The code below reproduces the problem I have encountered in the algorithm I'm currently implementing:

import numpy.random as rand
import time

x = rand.normal(size=(300,50000))
y = rand.normal(size=(300,50000))

for i in range(1000):
    t0 = time.time()
    y *= x
    print "%.4f" % (time.time()-t0)
    y /= y.max() #to prevent overflows

The problem is that after some number of iterations, things start to get gradually slower until one iteration takes multiple times more time than initially.

A plot of the slowdown enter image description here

CPU usage by the Python process is stable around 17-18% the whole time.

I'm using:

  • Python 2.7.4 32-bit version;
  • Numpy 1.7.1 with MKL;
  • Windows 8.
Phenacetin answered 14/5, 2013 at 22:9 Comment(4)
I don't think I see this behavior with python-2.7.4 under Linux.Machree
It's probably due to denormal numbers: https://mcmap.net/q/23947/-why-does-changing-0-1f-to-0-slow-down-performance-by-10xEmergency
In my test run, as soon as it started slowing down, I interrupted it and did print numpy.amin(numpy.abs(y[y != 0])) and got 4.9406564584124654e-324, so I think denormal numbers are your answer.

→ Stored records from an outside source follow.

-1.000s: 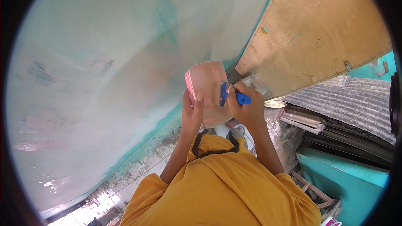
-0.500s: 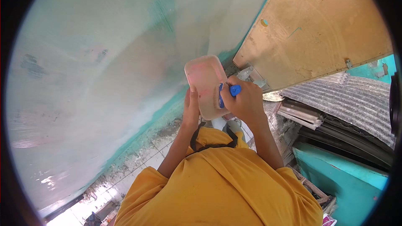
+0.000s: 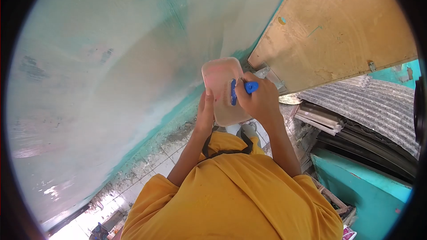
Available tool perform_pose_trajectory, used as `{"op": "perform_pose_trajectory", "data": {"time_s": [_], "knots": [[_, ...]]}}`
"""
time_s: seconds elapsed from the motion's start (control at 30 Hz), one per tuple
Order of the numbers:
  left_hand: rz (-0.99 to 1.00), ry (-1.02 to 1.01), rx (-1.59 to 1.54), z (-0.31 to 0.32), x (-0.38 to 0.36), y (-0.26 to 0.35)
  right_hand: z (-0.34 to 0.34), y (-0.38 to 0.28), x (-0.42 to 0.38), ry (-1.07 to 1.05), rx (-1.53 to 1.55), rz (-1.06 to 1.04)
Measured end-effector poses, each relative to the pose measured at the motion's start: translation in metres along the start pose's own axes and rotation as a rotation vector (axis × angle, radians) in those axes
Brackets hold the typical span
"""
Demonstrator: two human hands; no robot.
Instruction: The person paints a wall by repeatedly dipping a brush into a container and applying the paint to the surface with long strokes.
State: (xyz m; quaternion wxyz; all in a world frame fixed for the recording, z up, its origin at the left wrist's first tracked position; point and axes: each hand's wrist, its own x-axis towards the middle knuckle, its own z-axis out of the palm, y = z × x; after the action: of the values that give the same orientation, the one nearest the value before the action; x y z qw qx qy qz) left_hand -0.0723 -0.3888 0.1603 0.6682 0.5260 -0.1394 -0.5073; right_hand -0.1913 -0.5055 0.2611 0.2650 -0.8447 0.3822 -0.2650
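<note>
My left hand [image 3: 205,112] grips the left edge of a shallow, pinkish plastic tub [image 3: 221,72], thumb over the rim. My right hand [image 3: 263,101] is closed around a blue-handled paintbrush [image 3: 233,92]. Its pale bristles point left, inside the tub and seemingly against its inner surface. A whitish, cloudy coating lies over parts of the tub, with pink patches near its far end. Both hands are in front of my body, close to the wall.
A tall wall [image 3: 111,62] with whitish coating over turquoise rises on the left. An orange-brown wooden panel [image 3: 338,22] leans at upper right. Corrugated sheets [image 3: 369,102] and a turquoise board [image 3: 356,186] are at the right. Dirty floor tiles [image 3: 164,166] run along the wall's foot.
The tub has shifted slightly to the right. The paintbrush has moved up a little within it, toward the tub's far end. Both hands keep their hold.
</note>
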Motion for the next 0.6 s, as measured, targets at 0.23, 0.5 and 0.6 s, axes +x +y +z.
{"op": "perform_pose_trajectory", "data": {"time_s": [0.23, 0.5, 0.6], "knots": [[0.034, -0.042, 0.078, -0.009, 0.002, -0.006, 0.003, 0.007, 0.007, -0.107, 0.066, -0.089], [0.017, -0.061, 0.107, -0.017, -0.003, -0.001, 0.007, 0.012, 0.008, -0.177, 0.063, -0.152], [0.028, -0.065, 0.118, -0.020, -0.002, -0.002, 0.003, 0.002, 0.012, -0.033, 0.150, -0.014]]}}
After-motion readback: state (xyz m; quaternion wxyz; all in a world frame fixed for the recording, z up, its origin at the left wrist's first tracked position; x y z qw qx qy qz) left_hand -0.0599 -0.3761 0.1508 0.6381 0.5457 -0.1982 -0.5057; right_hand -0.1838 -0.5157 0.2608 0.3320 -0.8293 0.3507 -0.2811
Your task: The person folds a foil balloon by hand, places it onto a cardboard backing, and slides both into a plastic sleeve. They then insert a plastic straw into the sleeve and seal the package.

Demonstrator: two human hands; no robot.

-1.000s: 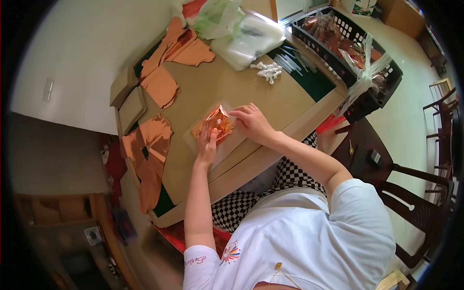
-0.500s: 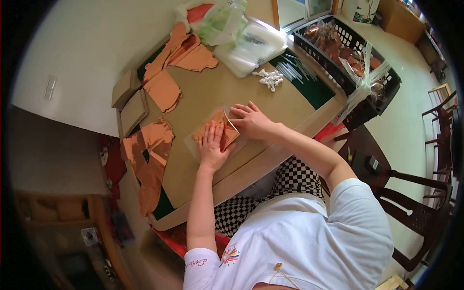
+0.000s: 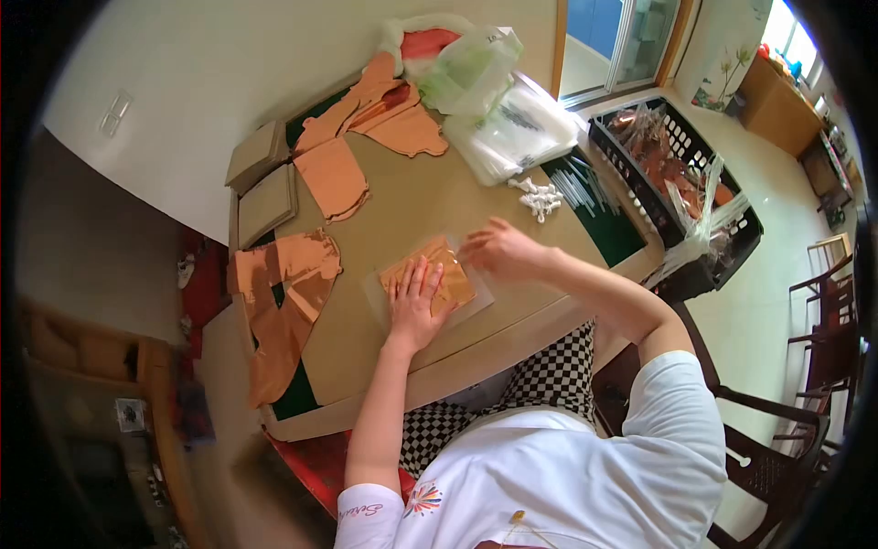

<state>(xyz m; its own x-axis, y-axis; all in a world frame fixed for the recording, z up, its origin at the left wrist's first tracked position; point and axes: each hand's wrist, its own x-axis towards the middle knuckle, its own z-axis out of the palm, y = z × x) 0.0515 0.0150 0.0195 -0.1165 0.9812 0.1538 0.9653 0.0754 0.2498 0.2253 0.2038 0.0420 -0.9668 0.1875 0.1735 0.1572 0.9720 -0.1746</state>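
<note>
A folded copper-coloured foil piece (image 3: 455, 285) lies on a clear plastic bag (image 3: 477, 305) on the table. My left hand (image 3: 418, 311) rests on the foil, palm down, its fingers stretched out. Just right of the foil, my right hand (image 3: 498, 250) hovers with bent, slightly blurred fingers; nothing shows in it. Flat copper foil shapes lie at the left (image 3: 291, 306) and toward the back (image 3: 331, 174).
White plastic pieces (image 3: 540, 199) and clear tubes (image 3: 583, 188) lie near the back right. Behind them is a stack of clear bags (image 3: 517, 133). A black crate (image 3: 722, 229) holds wrapped copper-coloured items. Two cardboard-coloured blocks (image 3: 267, 203) sit at the table's left edge.
My right hand has lifted off the foil's right edge and curled its fingers. The foil's right part now lies flatter under my left hand. The camera view has shifted.
</note>
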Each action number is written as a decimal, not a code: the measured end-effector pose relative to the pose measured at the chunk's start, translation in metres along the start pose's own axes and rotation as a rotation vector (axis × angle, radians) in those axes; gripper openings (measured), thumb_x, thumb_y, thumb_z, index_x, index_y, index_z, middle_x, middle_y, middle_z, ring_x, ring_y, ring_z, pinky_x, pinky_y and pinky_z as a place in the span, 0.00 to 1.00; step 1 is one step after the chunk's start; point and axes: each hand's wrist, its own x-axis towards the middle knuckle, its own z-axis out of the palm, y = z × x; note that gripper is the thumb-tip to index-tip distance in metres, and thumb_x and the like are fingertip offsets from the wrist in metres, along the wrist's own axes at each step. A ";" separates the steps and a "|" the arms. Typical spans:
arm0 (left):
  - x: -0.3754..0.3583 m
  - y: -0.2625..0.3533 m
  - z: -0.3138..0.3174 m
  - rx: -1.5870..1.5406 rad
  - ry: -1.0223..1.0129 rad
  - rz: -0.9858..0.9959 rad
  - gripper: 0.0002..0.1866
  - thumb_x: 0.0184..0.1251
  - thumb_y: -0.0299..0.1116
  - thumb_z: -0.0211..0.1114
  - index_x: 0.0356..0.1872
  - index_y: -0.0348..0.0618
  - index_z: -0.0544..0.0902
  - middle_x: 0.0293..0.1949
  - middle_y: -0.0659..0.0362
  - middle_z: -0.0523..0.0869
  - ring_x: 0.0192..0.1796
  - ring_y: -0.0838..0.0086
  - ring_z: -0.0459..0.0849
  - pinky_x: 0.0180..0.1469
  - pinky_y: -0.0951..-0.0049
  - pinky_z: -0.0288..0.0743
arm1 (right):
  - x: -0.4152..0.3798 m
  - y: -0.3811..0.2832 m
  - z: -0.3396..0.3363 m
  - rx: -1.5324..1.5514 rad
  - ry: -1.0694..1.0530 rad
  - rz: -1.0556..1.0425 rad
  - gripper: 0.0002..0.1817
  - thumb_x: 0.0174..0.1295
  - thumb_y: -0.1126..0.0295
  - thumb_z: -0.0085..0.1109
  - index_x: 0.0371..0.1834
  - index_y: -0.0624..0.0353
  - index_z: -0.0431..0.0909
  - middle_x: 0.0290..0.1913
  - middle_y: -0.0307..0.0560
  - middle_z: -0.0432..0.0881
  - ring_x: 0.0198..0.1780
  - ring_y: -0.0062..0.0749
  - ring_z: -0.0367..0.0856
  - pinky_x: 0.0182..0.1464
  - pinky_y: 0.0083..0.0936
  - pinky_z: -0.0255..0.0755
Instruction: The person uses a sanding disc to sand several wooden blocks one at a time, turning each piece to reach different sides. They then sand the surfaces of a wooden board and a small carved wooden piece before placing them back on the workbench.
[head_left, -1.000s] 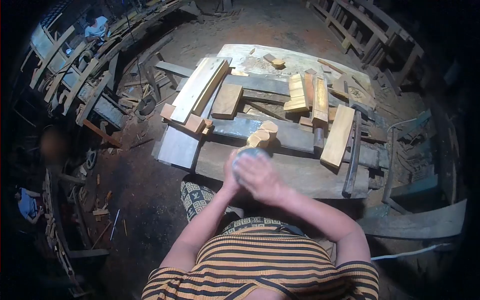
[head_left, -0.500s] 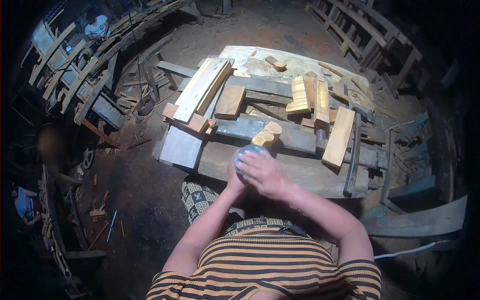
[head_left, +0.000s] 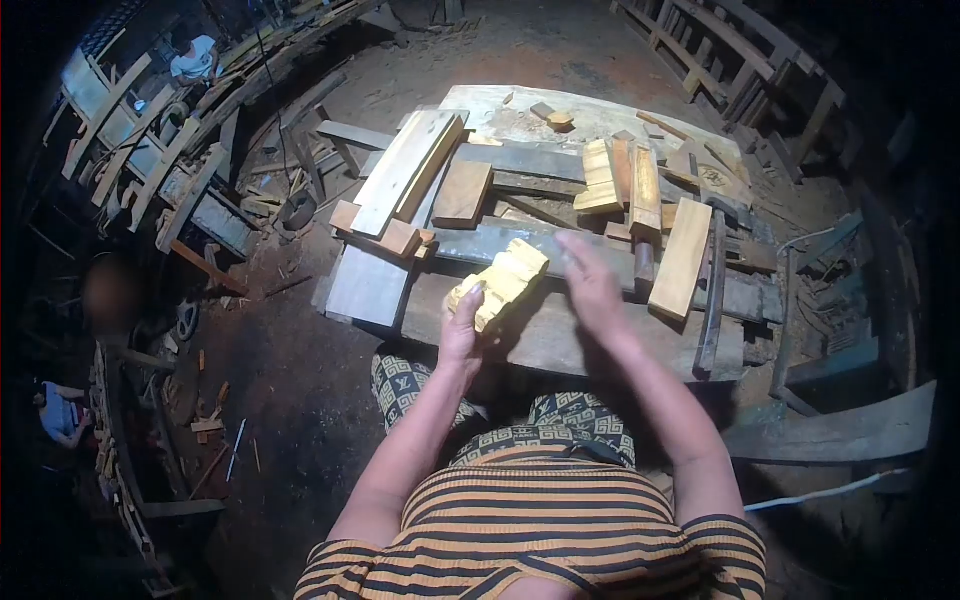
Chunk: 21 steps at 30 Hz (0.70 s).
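A notched, carved yellow block of wood [head_left: 512, 272] is in my left hand [head_left: 462, 325], tilted over the near edge of the workbench [head_left: 620, 335]. The left thumb presses on its near end. To the right of the block and apart from it is my right hand [head_left: 593, 292], its fingers stretched out above the bench and nothing seen in them. Beyond the carved block a grey metal-looking bar [head_left: 490, 244] lies across the bench. A brown wooden block [head_left: 463, 193] rests behind that bar.
Long pale planks [head_left: 408, 175] lie at left on the bench. On the right are an upright-grained block [head_left: 682, 255] and a dark curved bar [head_left: 712, 300]. One person [head_left: 195, 60] is far left, another person [head_left: 62, 412] lower left. Timber racks [head_left: 740, 70] stand back right.
My hands have parted: the right moved away to the right, while the left lifted and tilted the carved block. The bluish rounded thing that was between my hands no longer shows.
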 end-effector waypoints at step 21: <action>0.001 0.005 -0.005 -0.555 0.112 -0.479 0.33 0.60 0.70 0.53 0.54 0.55 0.76 0.51 0.53 0.80 0.50 0.66 0.81 0.51 0.61 0.77 | -0.055 -0.024 0.061 -0.109 -0.365 -0.618 0.23 0.58 0.67 0.55 0.59 0.51 0.74 0.64 0.46 0.74 0.68 0.41 0.67 0.71 0.47 0.53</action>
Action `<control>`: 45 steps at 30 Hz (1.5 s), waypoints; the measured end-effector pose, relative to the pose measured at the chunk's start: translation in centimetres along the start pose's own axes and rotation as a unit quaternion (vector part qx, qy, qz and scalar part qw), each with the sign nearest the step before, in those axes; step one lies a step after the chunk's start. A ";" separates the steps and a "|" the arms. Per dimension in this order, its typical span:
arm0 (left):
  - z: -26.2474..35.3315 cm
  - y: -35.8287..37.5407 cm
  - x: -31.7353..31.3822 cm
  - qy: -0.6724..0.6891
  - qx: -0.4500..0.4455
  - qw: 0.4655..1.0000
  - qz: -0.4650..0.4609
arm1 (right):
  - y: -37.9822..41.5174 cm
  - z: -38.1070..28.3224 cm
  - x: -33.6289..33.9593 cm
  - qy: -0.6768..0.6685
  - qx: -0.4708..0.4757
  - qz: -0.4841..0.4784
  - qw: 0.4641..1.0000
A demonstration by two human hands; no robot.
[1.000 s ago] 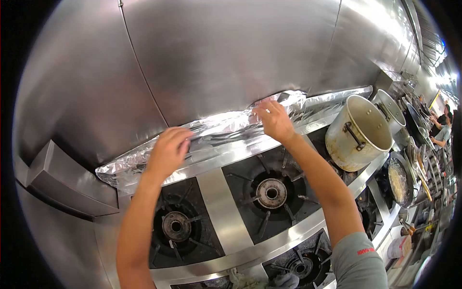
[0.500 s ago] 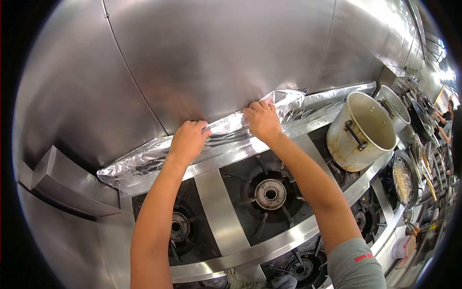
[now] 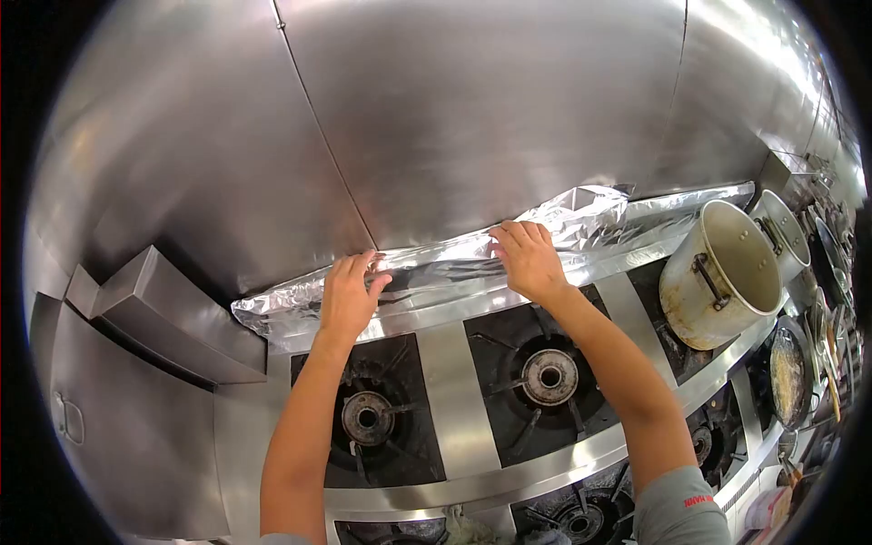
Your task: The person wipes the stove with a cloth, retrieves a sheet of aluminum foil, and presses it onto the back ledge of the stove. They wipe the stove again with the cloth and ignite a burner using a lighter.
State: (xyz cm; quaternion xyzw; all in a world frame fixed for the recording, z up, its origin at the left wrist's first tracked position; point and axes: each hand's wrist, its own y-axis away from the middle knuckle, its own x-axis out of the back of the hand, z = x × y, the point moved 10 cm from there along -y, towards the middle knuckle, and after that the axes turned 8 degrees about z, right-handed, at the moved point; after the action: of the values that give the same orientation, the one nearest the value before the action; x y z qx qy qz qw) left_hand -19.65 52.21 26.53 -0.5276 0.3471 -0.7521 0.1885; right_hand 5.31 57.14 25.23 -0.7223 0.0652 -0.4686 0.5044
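Observation:
A long strip of shiny foil (image 3: 427,272) lies along the back ledge of the stove, against the steel wall (image 3: 490,118). My left hand (image 3: 350,295) is at the foil's upper edge, left of centre, with its thumb and fingers spread apart. Further right, my right hand (image 3: 530,262) presses its fingertips on the top edge of the foil, the fingers close together; what is under them is partly hidden. To the right of that hand the foil is crumpled and stands up from the ledge.
Burners (image 3: 549,377) with black grates lie below my forearms. A large stained pot (image 3: 681,295) stands at the right, a second pot (image 3: 788,232) behind it. Beyond is a pan (image 3: 788,372) with food in it. A steel box ledge (image 3: 182,318) juts out at the left.
The view has shifted, so the stove and pots appear further right and lower. My left hand has moved left along the foil and its fingers have opened. My right hand remains at the foil's top edge.

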 end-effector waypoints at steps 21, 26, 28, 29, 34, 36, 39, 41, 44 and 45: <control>6.9 -2.0 1.4 -0.037 -0.121 0.992 0.024 | 2.1 2.9 2.7 0.045 -0.031 0.053 0.997; 14.8 -3.9 -4.7 0.180 -0.125 0.975 -0.039 | 3.4 6.3 3.5 0.073 -0.020 0.017 0.997; 17.2 -4.9 -7.8 0.190 -0.127 0.972 -0.050 | 2.9 7.1 4.0 0.062 -0.021 0.031 0.997; 18.2 -5.3 -9.1 0.199 -0.129 0.969 -0.064 | 2.7 7.4 4.4 0.048 -0.025 0.043 0.998; 20.3 -6.5 -12.7 0.156 -0.137 0.976 -0.061 | 2.1 8.9 4.5 0.040 -0.032 0.067 0.996; 20.3 -6.3 -13.7 0.118 -0.141 0.980 -0.074 | 2.5 9.1 4.1 0.032 -0.017 0.062 0.997; 20.3 -6.2 -14.2 0.102 -0.144 0.982 -0.069 | 2.5 9.7 3.6 0.011 -0.036 0.071 0.997; 20.3 -6.4 -14.7 0.079 -0.128 0.984 -0.093 | 2.3 9.7 3.2 0.021 -0.066 0.048 0.996; 21.1 -6.8 -15.0 0.027 -0.110 0.986 -0.120 | 2.0 10.8 1.8 0.100 -0.130 -0.042 0.986; 21.1 -6.8 -15.0 -0.001 -0.104 0.986 -0.131 | 2.0 10.9 2.0 0.103 -0.128 -0.039 0.986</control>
State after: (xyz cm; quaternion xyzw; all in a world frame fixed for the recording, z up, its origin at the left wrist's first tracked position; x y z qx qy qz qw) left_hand 6.01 59.78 25.79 -0.5862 0.3510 -0.7294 0.0333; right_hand 15.23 62.30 24.30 -0.7308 0.1484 -0.5475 0.3797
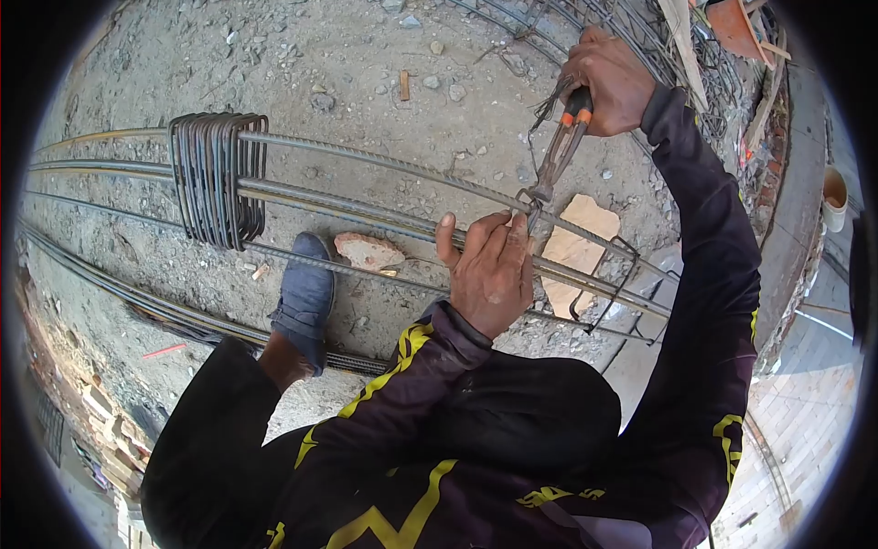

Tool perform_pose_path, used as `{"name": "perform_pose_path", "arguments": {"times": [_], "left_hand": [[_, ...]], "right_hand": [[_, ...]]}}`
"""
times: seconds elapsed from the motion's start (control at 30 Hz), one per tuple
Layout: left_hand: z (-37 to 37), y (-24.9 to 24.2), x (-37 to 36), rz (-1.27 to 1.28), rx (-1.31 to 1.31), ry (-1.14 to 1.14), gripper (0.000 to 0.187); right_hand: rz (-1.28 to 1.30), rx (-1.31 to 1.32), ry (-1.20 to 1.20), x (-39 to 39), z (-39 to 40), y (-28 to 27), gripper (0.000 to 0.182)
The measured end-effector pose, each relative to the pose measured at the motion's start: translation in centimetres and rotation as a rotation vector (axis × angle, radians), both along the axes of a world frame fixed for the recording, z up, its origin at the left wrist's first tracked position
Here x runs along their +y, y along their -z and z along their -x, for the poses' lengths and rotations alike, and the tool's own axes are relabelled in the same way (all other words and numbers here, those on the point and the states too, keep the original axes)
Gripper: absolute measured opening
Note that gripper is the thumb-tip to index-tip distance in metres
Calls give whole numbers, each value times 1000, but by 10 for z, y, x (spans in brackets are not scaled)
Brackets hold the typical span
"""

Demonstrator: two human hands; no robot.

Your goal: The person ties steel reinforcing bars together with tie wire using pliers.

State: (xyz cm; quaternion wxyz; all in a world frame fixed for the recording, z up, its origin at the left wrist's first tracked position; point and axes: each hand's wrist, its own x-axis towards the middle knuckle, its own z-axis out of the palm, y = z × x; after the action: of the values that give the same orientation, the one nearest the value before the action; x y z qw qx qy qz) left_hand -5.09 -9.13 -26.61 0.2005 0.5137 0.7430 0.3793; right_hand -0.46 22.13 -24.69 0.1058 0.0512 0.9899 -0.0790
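My right hand (611, 84) is closed around the handles of a pair of pincers (560, 151) with black and orange grips. Their jaws meet a ribbed steel bar, where a thin tie wire (530, 212) loops around it. Several dark loose wires (546, 108) hang beside the right hand. My left hand (494, 279) lies over the long rebar (357, 212), fingers bent onto the bars just left of the jaws. What its fingertips pinch there is partly hidden. Farther left, a bunch of rectangular stirrups (218, 180) hangs around the bars.
Another stirrup (604, 284) surrounds the bars at right, above a flat pale stone slab (578, 247). My shoe (305, 297) stands beside a broken brick piece (368, 250). More long bars (119, 291) lie at lower left; bent steel and an orange container (734, 29) are at upper right.
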Motion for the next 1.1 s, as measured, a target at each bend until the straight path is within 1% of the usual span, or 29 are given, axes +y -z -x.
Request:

I don't know how to flush denormals to zero from within Python other than creating a C extension though...Emergency
I've been looking around a bit since I have run into this problem several times and I can't seem to find any way to flush the denormals. Kind of frustrating.Perennate
G
4

As @Alok pointed out, this seems to be caused by denormal numbers affecting the performance. I ran it on my OSX system and confirmed the issue. I don't know of a way to flush denormals to zero in numpy. I would try to get around this issue in the algorithm by avoiding the very small numbers: do you really need to be dividing y until it gets down to 1.e-324 level?

If you avoid the low numbers e.g. by adding the following line in your loop:

y += 1e-100

then you'll have a constant time per iteration (albeit slower because of the extra operation). Another workaround is to use higher precision arithmetics, e.g.

x = rand.normal(size=(300,50000)).astype('longdouble')
y = rand.normal(size=(300,50000)).astype('longdouble')

This will make each of your steps more expensive, but each step take roughly the same time.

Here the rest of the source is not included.